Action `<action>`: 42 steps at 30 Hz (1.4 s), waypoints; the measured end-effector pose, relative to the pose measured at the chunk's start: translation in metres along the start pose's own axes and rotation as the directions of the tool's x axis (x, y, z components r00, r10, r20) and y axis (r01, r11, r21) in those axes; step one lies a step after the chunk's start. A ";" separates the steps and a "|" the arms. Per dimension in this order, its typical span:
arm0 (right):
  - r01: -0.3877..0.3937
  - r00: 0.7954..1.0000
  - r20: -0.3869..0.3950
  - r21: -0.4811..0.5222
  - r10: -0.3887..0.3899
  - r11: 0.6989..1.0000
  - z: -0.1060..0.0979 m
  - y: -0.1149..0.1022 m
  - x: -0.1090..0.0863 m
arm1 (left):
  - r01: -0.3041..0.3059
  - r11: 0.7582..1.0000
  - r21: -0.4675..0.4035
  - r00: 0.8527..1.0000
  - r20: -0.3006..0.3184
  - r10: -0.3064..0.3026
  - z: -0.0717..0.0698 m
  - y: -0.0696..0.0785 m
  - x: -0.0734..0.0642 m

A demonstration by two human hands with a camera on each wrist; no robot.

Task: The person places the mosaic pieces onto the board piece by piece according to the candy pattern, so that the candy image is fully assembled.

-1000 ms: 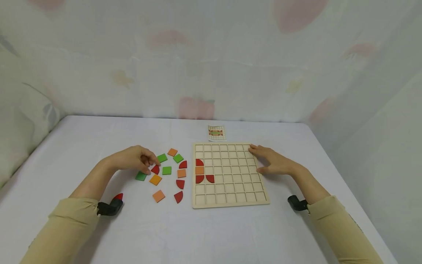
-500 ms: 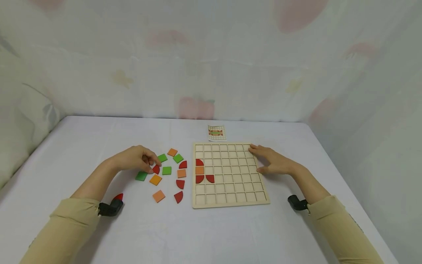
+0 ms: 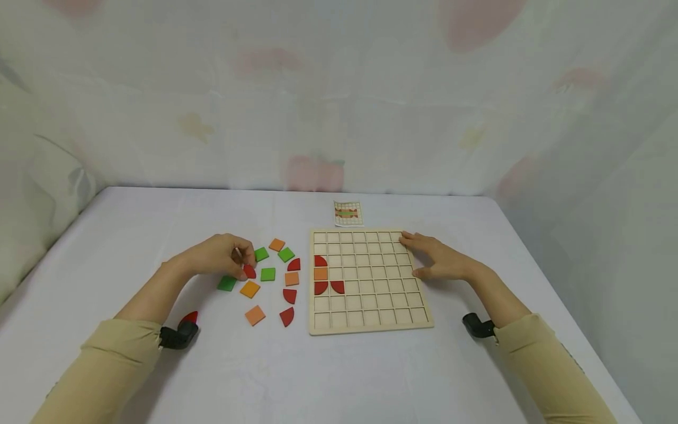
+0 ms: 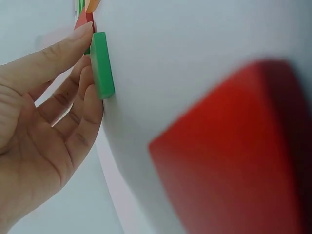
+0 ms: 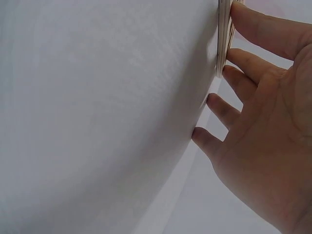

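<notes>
My left hand [image 3: 225,256] pinches a red quarter-circle tile [image 3: 249,271] between thumb and fingers, low at the table left of the board. In the left wrist view the thumb tip lies against that red tile [image 4: 89,18], and a green square tile [image 4: 102,66] stands close beside the fingers. The wooden grid board [image 3: 371,329] holds three red quarter-circle tiles and one orange square tile [image 3: 321,273] at its left side. My right hand [image 3: 436,257] rests with spread, fairly straight fingers on the board's right edge [image 5: 224,39].
Between left hand and board lie several loose tiles: green squares [image 3: 268,274], orange squares [image 3: 255,315] and red quarter circles [image 3: 287,317]. Another red quarter circle [image 3: 189,317] lies by the left wrist camera. A small pattern card [image 3: 348,222] lies behind the board.
The left thumb and fingers have closed on the red quarter-circle tile, which has tilted and shifted slightly left. The right hand and the board stay as they were.
</notes>
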State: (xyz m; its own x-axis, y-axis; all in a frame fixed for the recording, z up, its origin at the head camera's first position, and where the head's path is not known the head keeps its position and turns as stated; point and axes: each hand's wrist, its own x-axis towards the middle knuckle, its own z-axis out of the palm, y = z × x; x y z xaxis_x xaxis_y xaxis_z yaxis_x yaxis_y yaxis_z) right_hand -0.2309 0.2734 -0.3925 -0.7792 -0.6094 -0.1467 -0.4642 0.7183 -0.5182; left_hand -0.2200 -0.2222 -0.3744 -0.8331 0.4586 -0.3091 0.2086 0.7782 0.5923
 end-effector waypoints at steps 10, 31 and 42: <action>-0.011 1.000 0.002 0.025 0.011 1.000 0.002 0.002 0.001 | -0.026 1.000 -0.015 1.000 -0.011 0.025 -0.001 -0.003 0.002; -0.005 1.000 -0.006 0.020 0.005 1.000 0.001 0.001 -0.001 | -0.061 0.993 -0.105 0.997 -0.051 0.056 0.004 0.021 0.008; -0.003 1.000 -0.007 0.015 0.003 1.000 0.001 -0.001 0.001 | -0.076 0.988 -0.133 0.981 -0.188 0.050 0.030 0.055 0.025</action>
State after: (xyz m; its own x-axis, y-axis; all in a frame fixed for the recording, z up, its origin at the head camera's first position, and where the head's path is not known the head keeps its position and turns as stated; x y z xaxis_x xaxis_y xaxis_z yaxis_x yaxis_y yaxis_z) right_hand -0.2304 0.2719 -0.3933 -0.7835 -0.6048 -0.1425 -0.4553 0.7148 -0.5308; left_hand -0.2135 -0.1550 -0.3716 -0.9031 0.4082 -0.1335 0.2013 0.6770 0.7079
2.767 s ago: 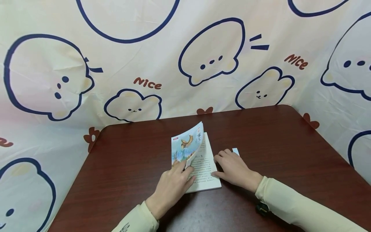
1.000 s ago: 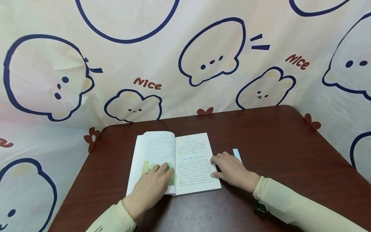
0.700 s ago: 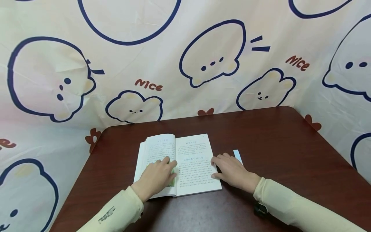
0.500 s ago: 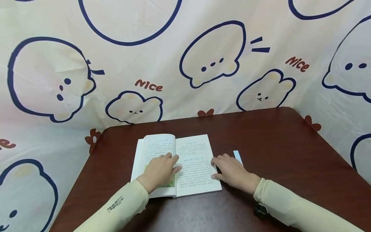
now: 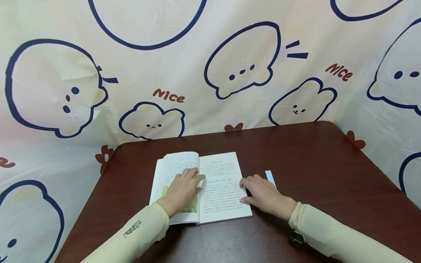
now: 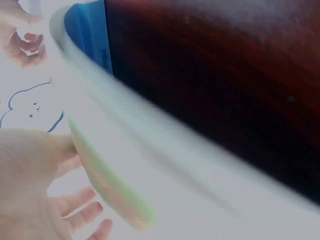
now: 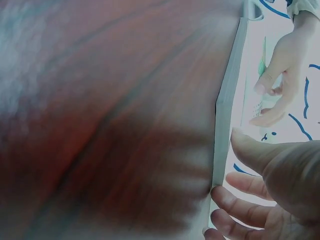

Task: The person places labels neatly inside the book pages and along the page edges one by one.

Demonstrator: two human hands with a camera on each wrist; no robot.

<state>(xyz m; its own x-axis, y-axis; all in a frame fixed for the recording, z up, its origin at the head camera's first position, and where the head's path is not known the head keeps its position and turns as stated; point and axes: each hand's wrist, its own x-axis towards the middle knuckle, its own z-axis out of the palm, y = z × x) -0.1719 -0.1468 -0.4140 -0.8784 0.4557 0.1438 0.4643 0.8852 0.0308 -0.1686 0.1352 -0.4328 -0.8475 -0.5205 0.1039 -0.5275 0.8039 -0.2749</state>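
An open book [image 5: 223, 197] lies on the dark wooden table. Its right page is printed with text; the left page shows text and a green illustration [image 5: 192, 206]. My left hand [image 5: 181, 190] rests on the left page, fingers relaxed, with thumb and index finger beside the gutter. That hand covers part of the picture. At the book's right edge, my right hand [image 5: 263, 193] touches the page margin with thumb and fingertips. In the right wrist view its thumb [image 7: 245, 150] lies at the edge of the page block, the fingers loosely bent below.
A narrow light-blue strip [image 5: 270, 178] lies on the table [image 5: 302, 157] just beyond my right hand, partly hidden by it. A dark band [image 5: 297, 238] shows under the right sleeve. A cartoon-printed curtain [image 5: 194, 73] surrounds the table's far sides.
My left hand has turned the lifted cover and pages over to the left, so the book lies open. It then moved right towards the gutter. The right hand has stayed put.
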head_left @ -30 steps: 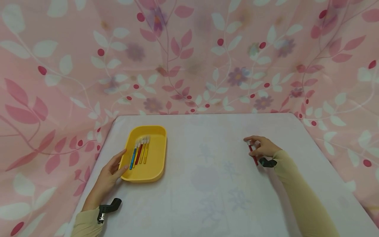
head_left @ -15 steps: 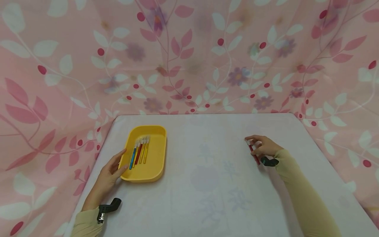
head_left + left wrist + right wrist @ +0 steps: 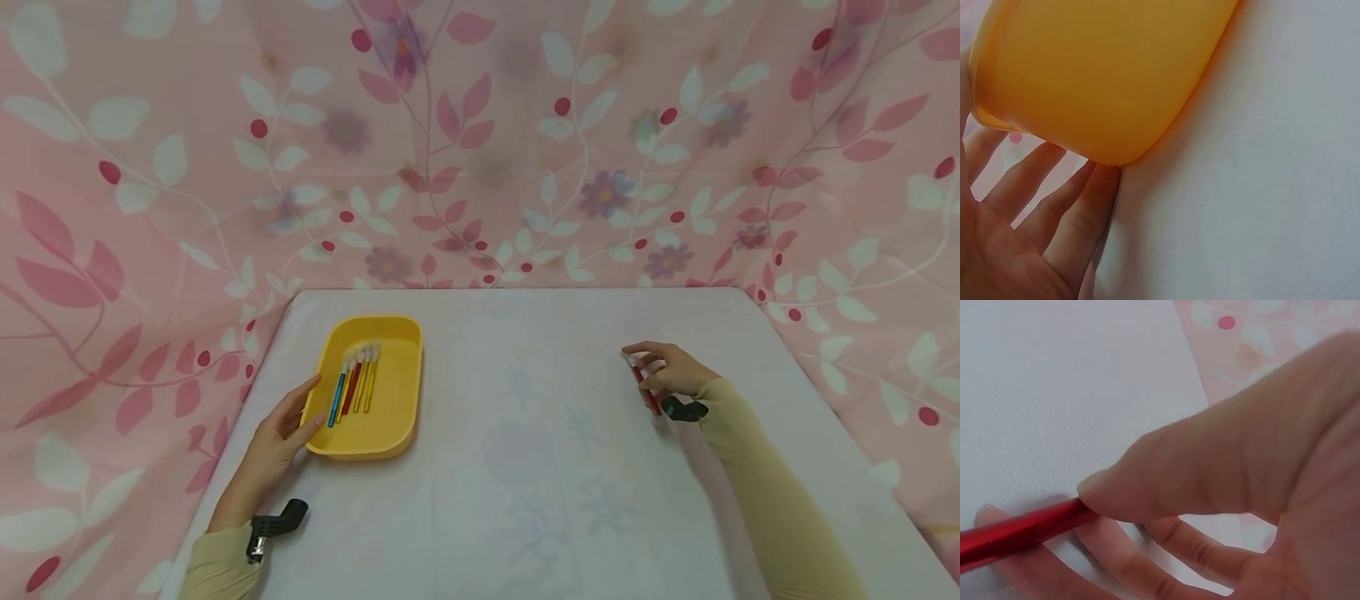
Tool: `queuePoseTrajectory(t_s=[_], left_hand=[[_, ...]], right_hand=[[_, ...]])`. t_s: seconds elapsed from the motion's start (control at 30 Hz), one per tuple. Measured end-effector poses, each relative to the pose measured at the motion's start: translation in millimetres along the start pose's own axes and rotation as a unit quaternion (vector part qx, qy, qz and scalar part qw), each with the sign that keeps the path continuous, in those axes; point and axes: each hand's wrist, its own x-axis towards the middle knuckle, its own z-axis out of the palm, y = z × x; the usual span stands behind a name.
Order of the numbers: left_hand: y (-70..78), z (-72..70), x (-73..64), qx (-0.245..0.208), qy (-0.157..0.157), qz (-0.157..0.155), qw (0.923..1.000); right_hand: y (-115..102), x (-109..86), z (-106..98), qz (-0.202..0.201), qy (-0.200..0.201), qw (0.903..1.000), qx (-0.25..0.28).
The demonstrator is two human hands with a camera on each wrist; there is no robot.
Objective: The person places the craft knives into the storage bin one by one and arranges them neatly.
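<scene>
On the left of the white table a yellow tray (image 3: 393,421) holds several slim shiny sticks (image 3: 352,387), blue, yellow and red, with whitish tips; they look like pens or brushes. My left hand (image 3: 276,440) grips the tray's near left corner, thumb at the rim and fingers against the outer wall (image 3: 1104,94). Far to the right, my right hand (image 3: 675,371) pinches a red slim stick (image 3: 652,402) of the same kind between thumb and fingers. Its whitish tip points away from me. In the right wrist view the thumb presses on the red shaft (image 3: 1029,530).
The white cloth-covered table (image 3: 517,350) spreads between the hands, with faint bluish print showing on it. Pink floral curtains (image 3: 480,150) stand at the back and along both sides.
My right hand has shifted very slightly to the right with the red stick in its fingers. The left hand and the tray look the same.
</scene>
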Motion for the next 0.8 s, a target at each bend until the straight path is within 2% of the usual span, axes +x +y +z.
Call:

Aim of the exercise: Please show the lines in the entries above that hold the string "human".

Task answer:
A demonstration by two human hands with a camera on each wrist; no robot.
Demonstrator: two human hands with a camera on each wrist; no robot.
The demonstrator is two human hands with a camera on each wrist; there is no robot.

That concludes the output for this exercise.